In this paper, a multiphasic hydrodynamic model for biofilms is developed to study biofilm formation and development regulated by quorum sensing, extending our previous 3D biofilm models (Zhang et al. 2008a). By identifying appropriate bacterial types based on their function in quorum sensing in the biofilm and proposing the corresponding reactive kinetics, we are able to describe several bulk phenomena related to quorum sensing induction using the new model. We then develop a numerical scheme to solve the governing system of equations in the model and implement it in 3D space and time on GPUs. With the numerical solver, we are able to simulate and predict heterogeneous spatial–temporal structures of a biofilm in terms of its volume fractions for each bacterial component, EPS and solvent. The solver is used to study a set of selected mechanisms in quorum-sensing-regulated biofilm development.

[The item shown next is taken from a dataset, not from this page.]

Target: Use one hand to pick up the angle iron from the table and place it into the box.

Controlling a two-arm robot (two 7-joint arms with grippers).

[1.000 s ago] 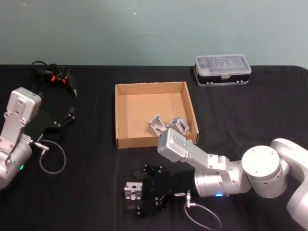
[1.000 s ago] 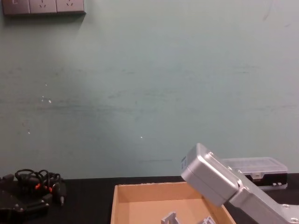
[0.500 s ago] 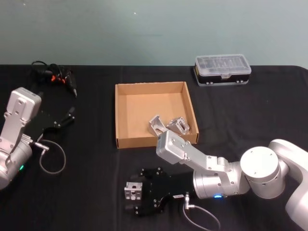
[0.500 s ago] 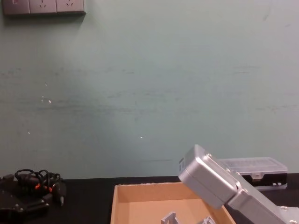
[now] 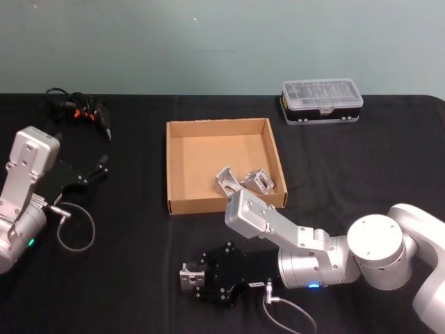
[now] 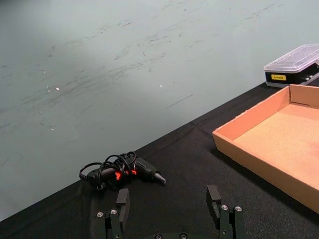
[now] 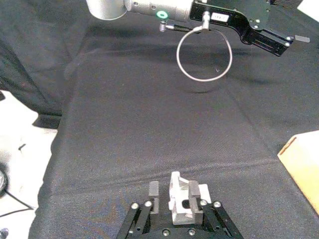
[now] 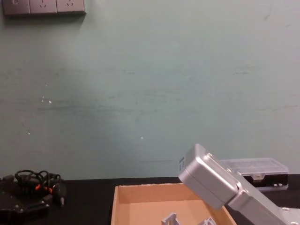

Numerical simulations indicate that QS-regulated EPS production competes for both physical space and nutrient since a higher EPS production rate can expand biofilm colonies spatially without reaching a higher local density. In addition, numerical simulations confirm the hypothesis that QS-regulated EPS production promotes biofilm development as well as protects biofilms from the environment stress, such as antimicrobial treatment and hydrodynamical stress. However, quorum sensing regulation is not universally beneficial to biofilm formation and development in all situations evidenced by what we have shown that an invasion strain of bacteria with a higher production rate can outgrow QS-regulated bacteria, where QS induction retards the proliferation of bacteria and thereby the development of biofilms in a short timescale. Our 3D simulations show that QS down-regulated cells tend to grow at the surface of the biofilm while QS up-regulated ones tend to grow in the bulk.

By simulating biofilms in a flow cell, hydrodynamical effects on quorum sensing are investigated in detail. The model captures the competition between the dynamic diluting effect and the nutrient supply associated with QS induction well. Our simulations predict that downstream bacteria can be benefited from higher inlet flow speed to initiate QS induction earlier. However, the model also shows that this only takes place in a short timescale, when nutrient supply is weak. When nutrient supply is strong, it is a competition between the flow-induced dilution of QS molecules and the nutrient supply for the production of QS molecules that ultimately determines which parts of biofilms in a flow cell would benefit more.

This 3D hydrodynamic model provides a powerful simulation and predicative tool to allow us to investigate quorum-sensing-regulated biofilm development, some factors that correlate with quorum sensing and their interaction with hydrodynamics. In addition to the results that we numerically confirmed, we hope new results predicted here can be verified in experiments in the future. In our subsequent research, other quorum-sensing-regulated factors such as virulence, growth factors, and resistance to antimicrobial agents will be investigated.